Under Florida traffic laws, you may receive a Jacksonville traffic ticket for a variety of Florida traffic violations. The most common Jacksonville traffic citation is a Florida speeding ticket. A Florida speeding ticket is a civil traffic citation. Other common Jacksonville traffic tickets that are civil infractions are Jacksonville careless driving, failure to yield to on coming traffic, failure to obey traffic signals (such as running a stop sign or running a red light), or Jacksonville driving on a suspended license without knowledge. You can also receive a Jacksonville traffic ticket for a Florida criminal traffic charge. Common Jacksonville traffic tickets for criminal traffic violations are Jacksonville reckless driving, Jacksonville leaving the scene of an accident, and Jacksonville driving on a suspended license with knowledge. Jacksonville driving under the influence is a criminal traffic infraction, but a Jacksonville DUI usually results in a Florida DUI arrest instead of only a ticket. If you are charged with Jacksonville driving on a suspended license as a Florida habitual traffic offender, this is a felony criminal traffic charge that will also result in an arrest.

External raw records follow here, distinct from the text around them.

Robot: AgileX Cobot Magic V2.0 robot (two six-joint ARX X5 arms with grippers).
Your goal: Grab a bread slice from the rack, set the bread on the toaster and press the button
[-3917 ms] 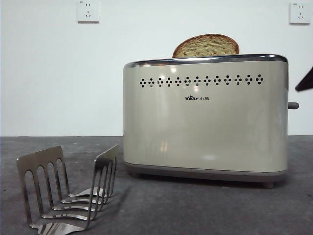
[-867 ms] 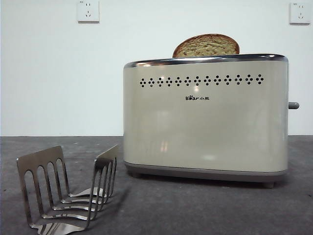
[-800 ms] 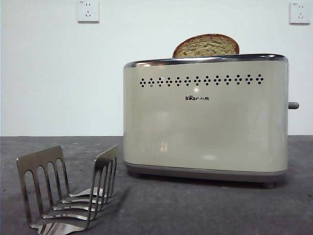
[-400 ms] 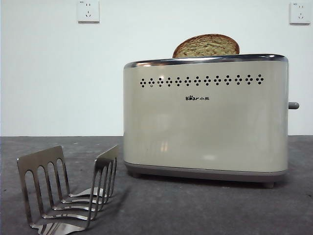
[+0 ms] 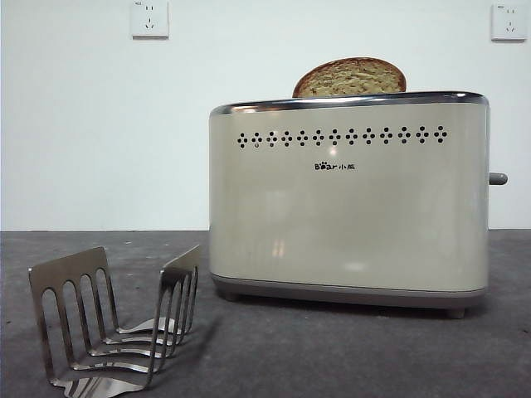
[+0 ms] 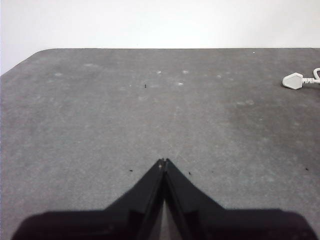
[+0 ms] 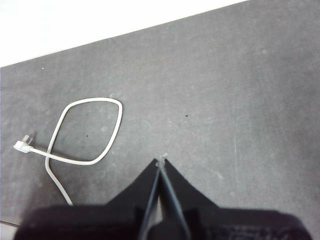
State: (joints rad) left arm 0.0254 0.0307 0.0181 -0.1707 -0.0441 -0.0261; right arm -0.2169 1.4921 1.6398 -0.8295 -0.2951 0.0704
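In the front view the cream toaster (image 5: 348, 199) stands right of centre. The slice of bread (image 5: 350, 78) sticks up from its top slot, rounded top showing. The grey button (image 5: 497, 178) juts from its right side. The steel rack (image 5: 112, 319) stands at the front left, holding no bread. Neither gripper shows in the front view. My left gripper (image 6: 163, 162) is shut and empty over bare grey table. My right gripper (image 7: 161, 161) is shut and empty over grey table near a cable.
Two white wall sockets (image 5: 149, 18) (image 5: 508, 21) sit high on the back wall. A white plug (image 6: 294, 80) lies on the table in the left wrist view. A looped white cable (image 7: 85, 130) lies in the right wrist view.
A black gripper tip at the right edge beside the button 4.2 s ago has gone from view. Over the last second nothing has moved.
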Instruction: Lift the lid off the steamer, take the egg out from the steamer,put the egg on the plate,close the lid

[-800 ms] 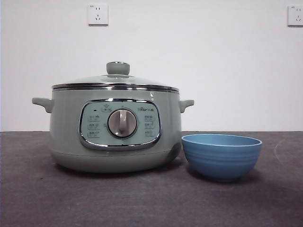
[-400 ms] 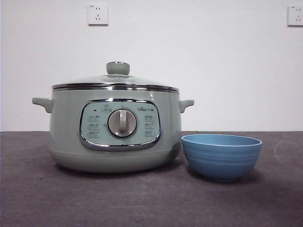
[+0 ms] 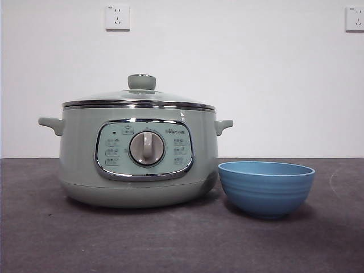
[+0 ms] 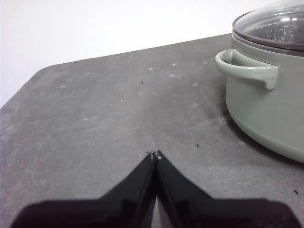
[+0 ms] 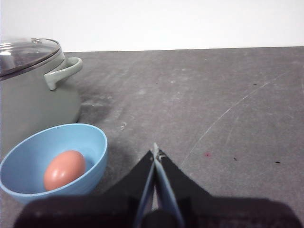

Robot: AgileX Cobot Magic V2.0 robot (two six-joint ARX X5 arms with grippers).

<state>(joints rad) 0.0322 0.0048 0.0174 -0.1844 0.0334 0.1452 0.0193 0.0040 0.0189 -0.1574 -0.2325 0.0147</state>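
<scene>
The pale green steamer [image 3: 139,156] stands on the dark table with its lid [image 3: 139,98] closed on it. The blue plate, a small bowl [image 3: 266,187], stands just to its right. In the right wrist view the bowl [image 5: 28,152] holds a brown egg [image 5: 64,169]. My right gripper [image 5: 155,154] is shut and empty above the table beside the bowl. My left gripper [image 4: 154,155] is shut and empty above the table beside the steamer's side handle [image 4: 247,70]. Neither gripper shows in the front view.
A white wall with two sockets [image 3: 118,17] stands behind the table. The table's rounded corner [image 4: 33,78] shows in the left wrist view. Faint scratches mark the table top [image 5: 228,114].
</scene>
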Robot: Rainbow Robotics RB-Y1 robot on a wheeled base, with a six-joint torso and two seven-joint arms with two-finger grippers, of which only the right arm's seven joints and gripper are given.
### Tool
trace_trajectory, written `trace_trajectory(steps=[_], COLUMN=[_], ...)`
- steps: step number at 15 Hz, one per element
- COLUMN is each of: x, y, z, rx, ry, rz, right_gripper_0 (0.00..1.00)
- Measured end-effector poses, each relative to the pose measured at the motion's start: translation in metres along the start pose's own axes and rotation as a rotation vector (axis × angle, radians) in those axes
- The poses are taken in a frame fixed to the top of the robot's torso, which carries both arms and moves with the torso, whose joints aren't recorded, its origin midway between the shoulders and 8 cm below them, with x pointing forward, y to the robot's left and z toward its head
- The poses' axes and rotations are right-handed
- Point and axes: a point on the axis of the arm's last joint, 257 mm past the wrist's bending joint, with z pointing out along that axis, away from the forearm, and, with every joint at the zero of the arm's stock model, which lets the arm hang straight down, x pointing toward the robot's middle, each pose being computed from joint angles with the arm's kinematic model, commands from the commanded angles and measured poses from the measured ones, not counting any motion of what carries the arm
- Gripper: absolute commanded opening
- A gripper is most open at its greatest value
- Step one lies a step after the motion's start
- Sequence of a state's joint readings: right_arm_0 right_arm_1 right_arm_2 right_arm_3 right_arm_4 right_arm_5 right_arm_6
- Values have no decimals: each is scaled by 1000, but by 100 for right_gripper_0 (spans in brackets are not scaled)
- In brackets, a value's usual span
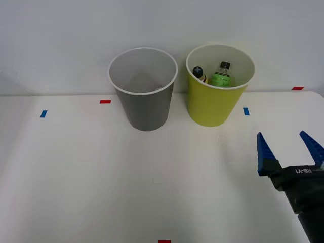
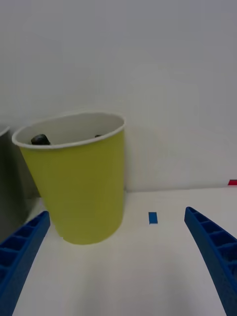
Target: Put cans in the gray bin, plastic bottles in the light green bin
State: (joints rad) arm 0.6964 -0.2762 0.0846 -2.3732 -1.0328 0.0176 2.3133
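Note:
The gray bin (image 1: 144, 96) stands at the back of the white table, left of the light green bin (image 1: 217, 91). Two plastic bottles stand inside the light green bin: a yellow one with a dark cap (image 1: 199, 74) and a clear one with a green label (image 1: 221, 75). In the right wrist view the light green bin (image 2: 81, 187) stands ahead, with dark caps (image 2: 40, 139) peeking over its rim and a sliver of the gray bin (image 2: 7, 187) beside it. My right gripper (image 1: 289, 147) (image 2: 118, 256) hovers open and empty, in front of and to the right of the light green bin. No cans are in sight.
Small tape marks lie on the table (image 1: 101, 172): blue ones (image 1: 43, 114) (image 1: 246, 111) and red ones (image 1: 105, 102) (image 1: 297, 88) (image 1: 164, 241). A white wall rises right behind the bins.

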Motion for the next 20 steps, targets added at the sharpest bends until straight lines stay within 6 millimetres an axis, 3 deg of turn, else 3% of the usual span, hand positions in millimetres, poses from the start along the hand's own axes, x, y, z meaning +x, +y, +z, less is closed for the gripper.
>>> trace_trajectory(steps=[2,6,14,20], x=[15,26,67,81], y=[-1,0,3,14], z=[-6,-14,-48,-61], rx=[20,-30,-38,-4], ry=[49,93,217,199], rz=[-64,-114,-245,-190], right_gripper_0=[94,93,93,93])
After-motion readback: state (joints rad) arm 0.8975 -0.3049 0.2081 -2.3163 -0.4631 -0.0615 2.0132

You may also get a Florida ticket for flashing your lights, which is a civil traffic ticket in Jacksonville. Most people have flashed their lights in Jacksonville before. Drivers flash their lights by going from a low beam to a high beam. Usually, a Florida driver does this to let others drivers know something. For example, if a good Florida driver sees a car stuck on the side of the road, he may flash his lights in Jacksonville to inform the oncoming vehicle that there is a dangerous situation. This may protect people in the disabled vehicle and people in the oncoming vehicle, and could prevent a traffic crash in Jacksonville, Florida. When I was a child, my mother would flash her lights at other cars when she saw a dog near the road to get the other vehicles to slow down.
A Florida driver can get a Jacksonville traffic ticket for flashing their lights or high beams at other cars. The Jacksonville Sheriff’s Office may write a ticket under Florida Statute 316.2937(7) which states that “flashing lights are prohibited on vehicles except as a means of indicating a right or left turn, to change lanes, or to indicate that the vehicle is lawfully stopped or disabled upon the highway or except that the lamps authorized are… permitted to flash.” This Florida law was not meant to prohibit flashing your high beams at all. In fact, the handbook issued by the Florida Department of Highway Safety and Motor Vehicles recommends that a Florida driver flash his lights at an oncoming vehicle if the other vehicle has their high beams on while driving in Jacksonville. In State v. Cason, a Florida court ruled that Florida Statute Section 316.2397(7) does not prohibit a driver from flashing his high beams or turning his lights on and off. The Florida court found that it did not matter that the driver was doing so with the intent to warn other drivers of a police officer with a radar device.
If you receive a Florida speeding ticket or Jacksonville traffic citation, talk to a Florida ticket lawyer about your Jacksonville traffic ticket. This also means that if you are pulled over for flashing your lights in Jacksonville and arrested for another Florida crime, such as Jacksonville possession of marijuana or Jacksonville possession of cocaine, you may be able to file a motion to suppress based on an unlawful stop. Talk to a Jacksonville criminal lawyer about your Florida criminal case. Call a lawyer in Jacksonville at 20 Miles Law.